JagoSatu.com - Kemunculan jerawat kerap dianggap sebagai masalah kulit yang hanya dialami oleh remaja saat masa pubertas. Namun, tidak sedikit individu yang telah memasuki usia 40 tahun justru mengalami jerawat yang muncul secara tiba-tiba, terutama di area leher. Kondisi ini sering menimbulkan kebingungan bagi mereka yang tidak pernah mengalami masalah serupa sebelumnya.
Menurut penjelasan para dokter spesialis kulit, jerawat pada usia dewasa memiliki penyebab yang berbeda dibandingkan pada remaja. Salah satu faktor utama adalah perubahan hormon dalam tubuh. Memasuki dekade keempat kehidupan, pria maupun wanita dapat mengalami fluktuasi hormon yang cukup signifikan. Ketidakseimbangan ini memicu kelenjar minyak untuk memproduksi sebum secara berlebihan, yang kemudian berpotensi menyumbat pori-pori.
Penumpukan minyak tersebut sering kali bercampur dengan sel kulit mati dan kotoran, sehingga memicu peradangan pada kulit, khususnya di area leher. Bagian ini cenderung kurang mendapat perhatian dalam rutinitas perawatan harian dibandingkan wajah. Akibatnya, kotoran, keringat, serta sisa produk perawatan rambut atau tubuh lebih mudah menumpuk dan memperparah kondisi kulit.
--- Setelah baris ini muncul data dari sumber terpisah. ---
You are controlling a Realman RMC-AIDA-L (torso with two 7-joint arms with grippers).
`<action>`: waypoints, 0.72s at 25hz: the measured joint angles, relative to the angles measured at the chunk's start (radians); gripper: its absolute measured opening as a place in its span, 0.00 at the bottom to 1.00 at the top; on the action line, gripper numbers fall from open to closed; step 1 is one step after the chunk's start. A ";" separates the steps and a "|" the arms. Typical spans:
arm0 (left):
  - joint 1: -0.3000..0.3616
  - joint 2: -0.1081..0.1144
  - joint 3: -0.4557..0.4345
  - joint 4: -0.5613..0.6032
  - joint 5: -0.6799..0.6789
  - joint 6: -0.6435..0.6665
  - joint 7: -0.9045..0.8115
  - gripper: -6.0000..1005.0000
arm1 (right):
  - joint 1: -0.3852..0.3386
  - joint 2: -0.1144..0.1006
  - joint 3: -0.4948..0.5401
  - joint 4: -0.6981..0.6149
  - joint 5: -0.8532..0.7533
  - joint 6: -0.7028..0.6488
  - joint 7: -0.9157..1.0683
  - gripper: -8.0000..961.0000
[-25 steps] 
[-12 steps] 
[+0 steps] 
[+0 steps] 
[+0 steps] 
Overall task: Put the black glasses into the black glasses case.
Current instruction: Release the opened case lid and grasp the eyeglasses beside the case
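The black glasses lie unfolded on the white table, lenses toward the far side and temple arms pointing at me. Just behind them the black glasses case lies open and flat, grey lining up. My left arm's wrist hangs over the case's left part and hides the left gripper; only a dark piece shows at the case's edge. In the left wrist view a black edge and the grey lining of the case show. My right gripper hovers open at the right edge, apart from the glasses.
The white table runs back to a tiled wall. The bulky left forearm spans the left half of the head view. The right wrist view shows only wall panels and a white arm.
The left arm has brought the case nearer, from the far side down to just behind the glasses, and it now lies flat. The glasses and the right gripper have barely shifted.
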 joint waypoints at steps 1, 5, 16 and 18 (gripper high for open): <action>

Selain faktor hormonal, gaya hidup dan tingkat stres juga berperan penting. Stres berkepanjangan dapat meningkatkan produksi hormon kortisol, yang berdampak pada meningkatnya produksi minyak di kulit. Di sisi lain, penggunaan produk perawatan yang tidak sesuai dengan jenis kulit juga dapat memicu iritasi hingga menyebabkan jerawat.
Oleh karena itu, para ahli menyarankan pentingnya menjaga kebersihan area leher secara menyeluruh. Konsultasi dengan dokter spesialis kulit sangat dianjurkan untuk mendapatkan diagnosis dan penanganan yang tepat. Dalam beberapa kasus, penggunaan bahan aktif seperti retinoid atau asam salisilat dapat direkomendasikan, tentunya dengan pengawasan medis.
Dengan memahami penyebab yang mendasarinya, jerawat yang muncul di usia 40 tahun dapat ditangani secara lebih efektif, aman, dan berkelanjutan.